Cuando la ambición te pudre el alma, prescindir de una vida en aras del poder no es más que un mero trámite, algo molesto, para seguir escalando hacia el nido de los zorros. No importa que devores carroña, no importa que los sentimientos sean una variable tan frágil como anhelada. Es más importante repartirse las sobras de la presa cazada. Porque las entrañas insaciables y conspiradores te pedirán más desde el mismo corazón de la penumbra.

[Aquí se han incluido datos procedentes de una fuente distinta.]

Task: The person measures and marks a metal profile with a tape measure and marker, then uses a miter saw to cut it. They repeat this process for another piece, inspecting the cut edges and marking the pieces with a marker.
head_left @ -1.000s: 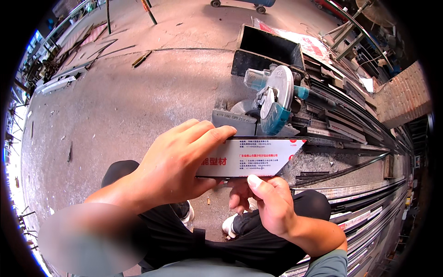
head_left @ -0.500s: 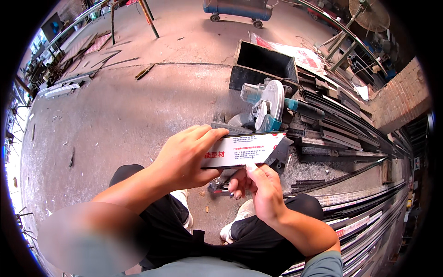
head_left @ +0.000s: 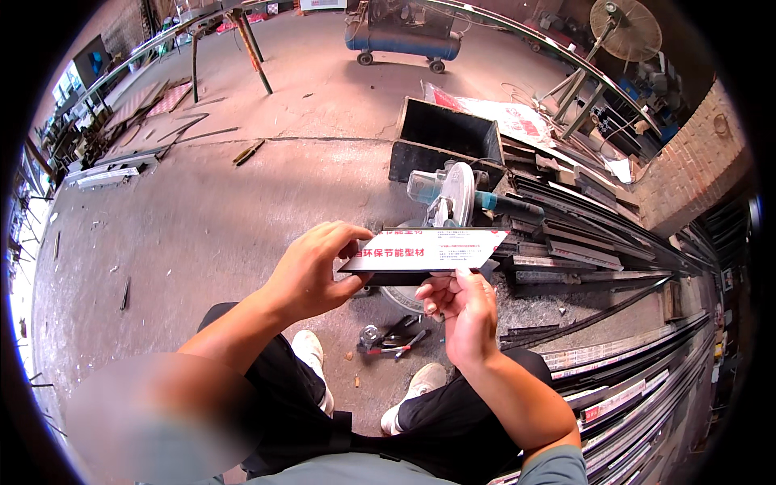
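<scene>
My left hand (head_left: 311, 265) grips the left end of a short metal profile piece (head_left: 428, 252), thumb below and fingers over its upper edge. White film with red and black print covers its upper face, and a dark side shows underneath. Both of its ends look cut at a slant. At the lower right edge, my right hand (head_left: 470, 319) pinches the piece with its thumb, its other fingers curled under. Behind the piece stands a circular cutting saw (head_left: 457, 194) with a teal and black body, its lower part partly hidden by the profile.
Several hand tools with red and black handles (head_left: 396, 343) lie on the floor between my shoes. An open black bin (head_left: 447, 133) stands beyond the saw. Long metal profiles (head_left: 622, 388) are stacked at the right. A blue compressor (head_left: 404, 42) stands farther off.
The profile piece has tilted, so its dark side shows more beneath the film. My view has shifted, uncovering the tools on the floor. Both hands still hold the piece.
</scene>
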The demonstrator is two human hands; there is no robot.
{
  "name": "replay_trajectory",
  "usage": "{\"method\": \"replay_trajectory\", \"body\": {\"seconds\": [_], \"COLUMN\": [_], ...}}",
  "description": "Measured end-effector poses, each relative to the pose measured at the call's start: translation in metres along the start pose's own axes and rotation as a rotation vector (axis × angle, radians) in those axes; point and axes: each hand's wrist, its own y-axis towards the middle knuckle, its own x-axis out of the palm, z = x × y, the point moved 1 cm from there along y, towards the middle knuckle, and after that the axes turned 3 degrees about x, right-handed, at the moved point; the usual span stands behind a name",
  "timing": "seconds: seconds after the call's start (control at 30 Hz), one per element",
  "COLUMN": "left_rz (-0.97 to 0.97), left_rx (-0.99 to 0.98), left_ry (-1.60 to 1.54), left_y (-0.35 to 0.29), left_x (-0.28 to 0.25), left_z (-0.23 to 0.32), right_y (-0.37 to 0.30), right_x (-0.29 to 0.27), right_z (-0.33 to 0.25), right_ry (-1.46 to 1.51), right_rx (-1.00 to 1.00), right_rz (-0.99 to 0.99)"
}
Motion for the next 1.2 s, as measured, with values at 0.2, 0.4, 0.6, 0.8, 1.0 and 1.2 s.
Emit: {"method": "replay_trajectory", "body": {"seconds": [0.2, 0.4, 0.6, 0.8, 1.0, 1.2], "left_rz": [0.047, -0.003, -0.038, -0.010, 0.011, 0.038], "left_rx": [-0.010, -0.058, -0.108, -0.141, -0.113, -0.095], "left_ry": [0.004, 0.045, 0.094, 0.113, 0.168, 0.155], "left_y": [0.001, 0.003, 0.001, 0.000, -0.003, 0.005], "left_x": [0.012, 0.032, 0.040, 0.038, 0.042, 0.043], "left_z": [0.000, 0.003, -0.013, -0.033, -0.055, -0.054], "right_y": [0.004, 0.005, 0.011, 0.008, 0.000, -0.084], "right_x": [-0.004, -0.002, -0.008, -0.023, -0.038, 0.020], "right_z": [0.004, 0.014, 0.016, -0.013, -0.083, -0.169], "right_ry": [-0.033, -0.061, -0.198, -0.312, 0.005, 0.178], "right_rx": [-0.013, 0.010, 0.131, -0.095, -0.529, -0.866], "right_rz": [-0.009, -0.080, -0.157, -0.167, -0.001, -0.839]}}
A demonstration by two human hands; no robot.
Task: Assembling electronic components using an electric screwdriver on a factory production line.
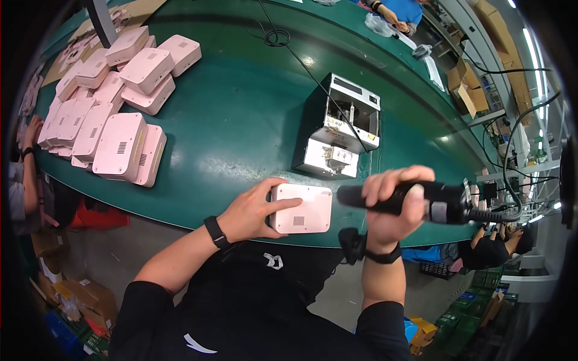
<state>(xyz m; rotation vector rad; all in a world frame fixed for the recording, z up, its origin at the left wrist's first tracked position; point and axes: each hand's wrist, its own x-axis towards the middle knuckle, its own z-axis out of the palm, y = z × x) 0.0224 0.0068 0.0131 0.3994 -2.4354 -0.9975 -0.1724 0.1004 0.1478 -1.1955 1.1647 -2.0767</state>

El espíritu de las raposas planea entre el olfato del beneficio rápido, el daño gratuito y la ausencia de escrúpulos. Sólo quien no quiere vivir sin el dolor y sin la capacidad de amar salta del nido hacia la rama de la libertad cobrando, en el aire, el terrible precio de la soledad, de los barrotes de sombra reflejados en el encaje de las cortinas. Quedarse agazapado allí, donde no hay luz, es mucho más seguro que apartarse de la manada, en campo abierto donde un petimetre no exento de arrogancia puede quitarte lo ganado, y donde cualquiera puede herirte con las punzantes flechas de la estima y del cariño.
Los ojos que penetran con la infamia, abiertos como puertas del infierno, asisten a la agonía mientras la podredumbre avanza y te hace olvidar todo lo que te hace ser humano. Todo lo que te conmueve es convertido en astillas para el fuego abrasante del poder agarrado con las manos de manera que no se puede escapar. La soberbia de la razón inventada aparece para fustigar el elitismo y la mirada falsamente compasiva. Morir, en el palacio de las raposas, no es morir. Es estar condenado antes de vivir. Por eso, la única persona que tiene escrita la claridad en los ojos, decide respirar el aire de los árboles que suenan con el viento y sueñan con la caricia.
William Wyler dirigió La loba con Bette Davis, Teresa Wright y Herbert Marshall basándose en la obra de la excepcional Lillian Hellman. Y no dudó en enseñarnos el duelo del alma corrompida hasta lo nauseabundo en contra de la intención de vivir mirando en nuestro interior.